Published on 13 June 2023

'Journalists and whistleblowers should not face the prospect of bankruptcy and losing their home for doing their job'

Following today's announcement by the Government of proposed anti-Slapps amendments to the Economic Crime Bill, Partner Rupert Cowper-Coles, who specialises in media disputes, said:

"The proposed Government amendment to the Economic Crime Bill to tackle the issue of Slapps (strategic lawsuits against public participation) is very welcome. England is currently the jurisdiction of choice for claimants to seek to stop journalists and media organisations reporting on corruption, so the amendment is much needed.

"We hope that (as the Government has indicated) this amendment is a first step towards wider "anti-slapp" legislation that applies not only to matters relating to economic crime, but to public interest reporting generally.   

"There doesn't seem to be any good reason why a Slapp to stop reporting of serious misconduct or criminality of any kind should be permissible.  It may be that lessons and legislation are improved by trialling anti-SLAPP measures in this particular area.

"While the proposed early dismissal mechanism is certainly welcome, it doesn't appear that it will change the threshold that has to be met by a claimant in order to be able to take a claim to trial.  The test seems to be similar to the current test for 'summary judgment'.  That said, shifting the burden to a claimant to evidence their case has merit is very positive.  

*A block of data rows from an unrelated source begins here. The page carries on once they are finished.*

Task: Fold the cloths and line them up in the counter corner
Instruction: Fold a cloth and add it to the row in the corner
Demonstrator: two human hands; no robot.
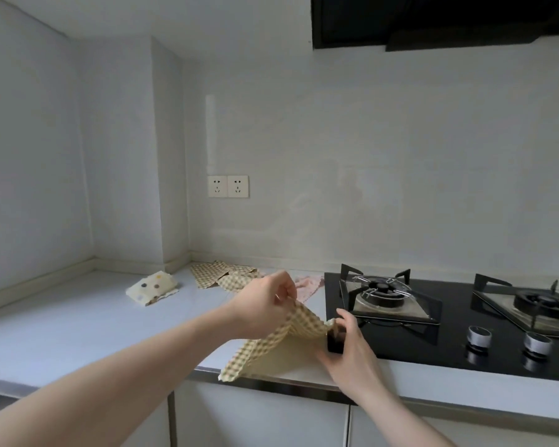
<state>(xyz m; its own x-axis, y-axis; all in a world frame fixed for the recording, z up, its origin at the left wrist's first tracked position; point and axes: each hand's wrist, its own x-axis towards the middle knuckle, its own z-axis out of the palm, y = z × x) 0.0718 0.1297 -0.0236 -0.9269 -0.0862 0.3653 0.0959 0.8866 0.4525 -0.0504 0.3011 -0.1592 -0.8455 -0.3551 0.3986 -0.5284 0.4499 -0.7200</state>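
Observation:
A beige checked cloth (265, 346) lies near the counter's front edge with one corner lifted. My left hand (262, 304) pinches that raised corner above the counter. My right hand (349, 346) grips the cloth's right edge beside the hob's front left corner. A folded cream cloth with coloured dots (152, 287) sits farther back on the left. Two more checked cloths (223, 275) lie unfolded near the back wall. A pink cloth (307, 285) shows partly behind my left hand.
A black glass gas hob (449, 346) with two burners and two knobs (478, 335) fills the counter's right side. Two wall sockets (228, 186) sit above the counter (78, 324). A dark range hood (433, 21) hangs at top right. The wall corner stands at the back left.

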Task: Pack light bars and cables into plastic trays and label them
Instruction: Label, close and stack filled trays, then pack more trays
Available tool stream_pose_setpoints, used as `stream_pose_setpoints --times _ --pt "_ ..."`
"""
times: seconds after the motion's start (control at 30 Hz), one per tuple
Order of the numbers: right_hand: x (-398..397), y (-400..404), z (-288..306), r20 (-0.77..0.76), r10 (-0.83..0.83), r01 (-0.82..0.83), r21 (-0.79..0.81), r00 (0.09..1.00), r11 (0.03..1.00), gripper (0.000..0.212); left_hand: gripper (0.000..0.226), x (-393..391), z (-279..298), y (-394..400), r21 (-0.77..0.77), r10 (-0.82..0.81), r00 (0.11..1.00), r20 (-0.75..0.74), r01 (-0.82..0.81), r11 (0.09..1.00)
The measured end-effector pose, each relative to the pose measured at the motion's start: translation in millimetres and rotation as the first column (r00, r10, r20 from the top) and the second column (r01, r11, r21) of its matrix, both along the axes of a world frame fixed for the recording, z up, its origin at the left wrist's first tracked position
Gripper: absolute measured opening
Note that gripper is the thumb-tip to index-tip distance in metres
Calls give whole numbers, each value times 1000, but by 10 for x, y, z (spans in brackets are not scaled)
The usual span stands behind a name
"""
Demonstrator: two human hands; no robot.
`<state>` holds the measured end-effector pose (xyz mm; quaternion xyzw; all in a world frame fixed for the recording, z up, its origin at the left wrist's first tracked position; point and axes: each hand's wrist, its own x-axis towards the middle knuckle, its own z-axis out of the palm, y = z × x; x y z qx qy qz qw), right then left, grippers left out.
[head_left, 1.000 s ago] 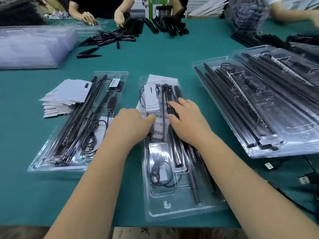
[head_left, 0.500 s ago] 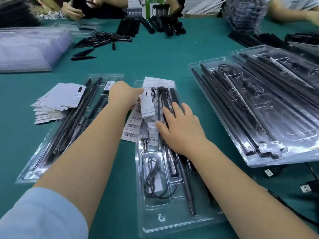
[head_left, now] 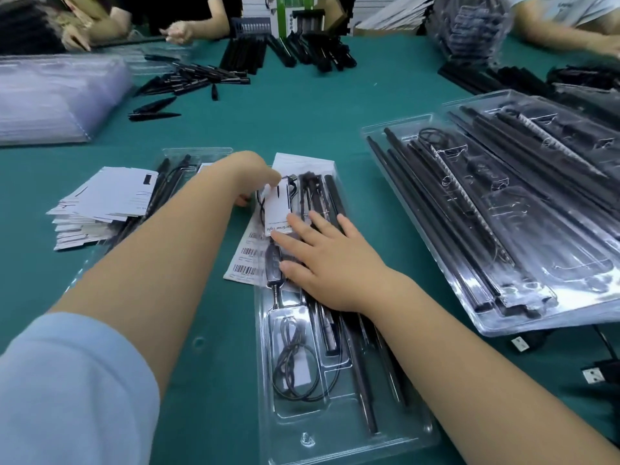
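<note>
Clear plastic tray [head_left: 339, 441] lies at centre frame, its long axis running from the bottom edge up toward the middle, with light bars [head_left: 360, 370] and a coiled cable [head_left: 295, 360] seated along it. At its upper end sits a white label card [head_left: 277, 209]. The left hand [head_left: 246, 174] is nearer that card, fingers curled on its upper edge, apparently pinching it. The right hand [head_left: 330, 260] lies flat, fingers straight and spread, pressing the bars just below the card. Half a second earlier the left hand was slightly lower beside the card; it has since reached further up, and the right hand has stayed pressing.
</note>
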<state>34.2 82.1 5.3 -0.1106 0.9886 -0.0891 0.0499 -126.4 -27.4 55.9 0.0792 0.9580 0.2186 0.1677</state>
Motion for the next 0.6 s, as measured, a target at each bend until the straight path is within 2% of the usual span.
stream_pose_setpoints --times 0.03,0.1,0.17,0.3,0.37,0.43,0.5,0.57,0.6 --pt "-8 -1 11 18 -7 7 -21 1000 1000 54 38 -38 -26 -19 37 5 999 32 -6 999" --pt "-37 -23 43 10 -33 34 -74 999 997 57 60 -98 -110 -39 112 25 999 42 -30 993" --pt "-72 -64 69 -66 -58 54 -57 996 997 61 82 -83 -174 -15 146 61 998 -35 -55 988" --pt "-76 -113 47 -166 -114 104 -65 979 992 65 73 -70 -276 48 9 3 970 -242 -1 1000" --pt "-59 -105 18 -178 -143 122 -124 974 985 64 60 -77 -274 21 59 80 965 -248 -67 996" --pt "-62 -87 0 -168 -168 142 -156 971 977 65 36 -147 -261 -48 298 225 955 -196 -160 941" --pt "-70 -80 -11 -162 -168 142 -160 972 977 65 26 -238 -247 -116 518 362 930 -56 -283 807" --pt "-61 -74 -2 -166 -171 135 -208 971 969 66 30 -249 -256 -176 603 382 915 129 -378 702" --pt "-51 -67 6 -175 -179 133 -248 968 960 66 33 -243 -267 -206 637 339 923 183 -374 674"
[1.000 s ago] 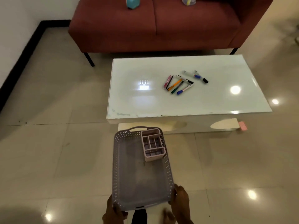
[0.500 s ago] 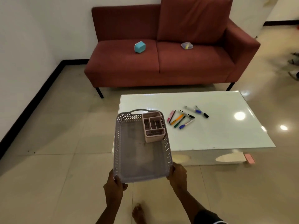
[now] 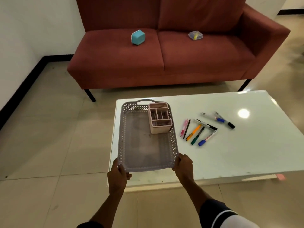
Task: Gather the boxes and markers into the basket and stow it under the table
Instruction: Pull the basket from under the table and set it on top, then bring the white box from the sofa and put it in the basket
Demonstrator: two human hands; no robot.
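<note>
Both hands clamp the near corners of the grey basket point(image 3: 146, 145): the left hand point(image 3: 118, 174) wraps the near-left corner with its thumb over the rim, and the right hand point(image 3: 183, 165) grips the near-right corner, fingers closed against the perforated wall. Held between them, the basket sits over the left end of the white table point(image 3: 230, 153); whether it rests on the top or hangs just above cannot be told. At its far right corner, away from the hands, a pink divided organizer point(image 3: 160, 118) stands upright inside. Just right of the basket, beyond the right hand, loose markers point(image 3: 199, 129) lie scattered on the tabletop. Well beyond the grip, on the red sofa point(image 3: 164, 60), a teal box point(image 3: 137, 37) rests on the left cushion and a clear box point(image 3: 195, 35) on the right one.
</note>
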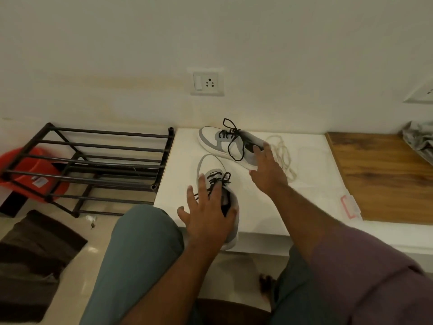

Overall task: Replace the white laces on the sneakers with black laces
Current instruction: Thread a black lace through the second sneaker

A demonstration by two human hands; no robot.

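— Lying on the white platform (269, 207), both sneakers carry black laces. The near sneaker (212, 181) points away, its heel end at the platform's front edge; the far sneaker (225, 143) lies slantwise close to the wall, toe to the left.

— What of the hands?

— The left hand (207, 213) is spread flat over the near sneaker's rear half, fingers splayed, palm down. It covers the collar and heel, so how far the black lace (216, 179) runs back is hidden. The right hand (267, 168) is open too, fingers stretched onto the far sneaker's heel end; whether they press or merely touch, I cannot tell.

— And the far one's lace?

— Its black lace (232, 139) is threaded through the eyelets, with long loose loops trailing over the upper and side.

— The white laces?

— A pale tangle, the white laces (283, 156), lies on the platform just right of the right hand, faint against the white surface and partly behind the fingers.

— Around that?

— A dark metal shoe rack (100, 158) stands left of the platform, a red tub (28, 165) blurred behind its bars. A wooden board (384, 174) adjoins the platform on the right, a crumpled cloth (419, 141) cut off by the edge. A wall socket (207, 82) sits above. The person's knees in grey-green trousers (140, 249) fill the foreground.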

"The suggestion that the amendment will introduce cost protection for defendants is potentially very significant.  Above anything else, it is the enormous costs risk of defending public interest journalism that can have the most chilling effect on free speech. We hope that where a case has been identified as a Slapp, regardless of whether it is dismissed, defendants will be protected from the potentially ruinous consequences of having to pay adverse costs should their defence fail. 

"Journalists and whistleblowers should not face the prospect of bankruptcy and losing their home for doing their job by reporting on dirty money and corruption. If this legislation can offer more comfort in that regard, it will have achieved a lot."